If you haven’t tried a Butternut Squash and Pear Soup, you’re missing out. Think caramelized butternut squash roasted with pears, onions, garlic, and olive oil. Then gently simmered in vegetable stock and blended until creamy and smooth. Gently spiced with fresh grated ginger, this soup is warming, rich, and extremely flavorful. Bonus? It’s healthy and vegan-friendly. A must-try this winter.
Roast the chopped vegetables and pears first. Once they are all roasted up, transfer them to a large pot. Next, add in the stock and simmer for 15 minutes. Remove from the heat and stir in the fresh grated ginger, more salt and black pepper if needed. Finally, purée everything together until silky and smooth. Serve topped with fresh thyme leaves and a sprinkle of toasted sesame seeds.

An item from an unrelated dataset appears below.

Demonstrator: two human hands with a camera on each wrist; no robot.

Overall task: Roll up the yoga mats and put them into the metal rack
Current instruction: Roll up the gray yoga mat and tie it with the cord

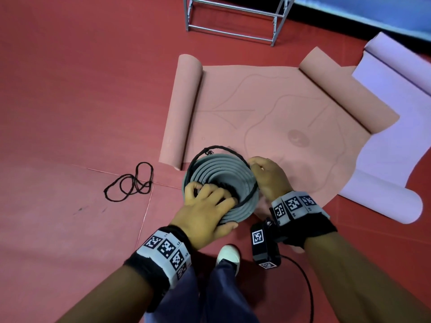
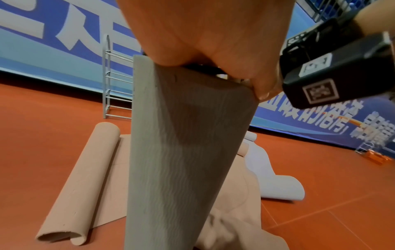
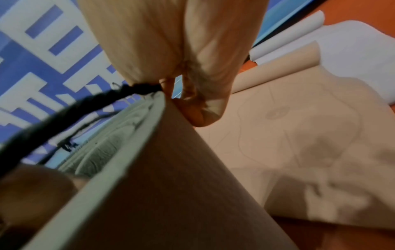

To make the Butternut Squash and Pear Soup, you will need the following ingredients:
Preheat the oven to 400 ℉ and line 2 baking sheets with parchment paper.
Toss the chopped squash, onions, pears, and garlic with 3 tablespoons olive oil, a pinch of sea salt and black pepper. Spread evenly on the prepared baking sheets.
Roast for about 30-35 minutes until tender and caramelized.
Once roasted, transfer everything to a large pot or Dutch oven and add in 3 ½ cups vegetable stock and bring to a boil. Then reduce the heat to low and let the soup simmer for 15 minutes.
Turn off the heat and stir in 2 tablespoons fresh grated ginger.
Using an immersion blender, purée the soup until smooth. Alternatively, purée the soup in a food processor (if necessary, work in batches). Taste and adjust salt and black pepper if needed.
Serve topped with fresh thyme leaves and a sprinkle of toasted sesame seeds. Enjoy!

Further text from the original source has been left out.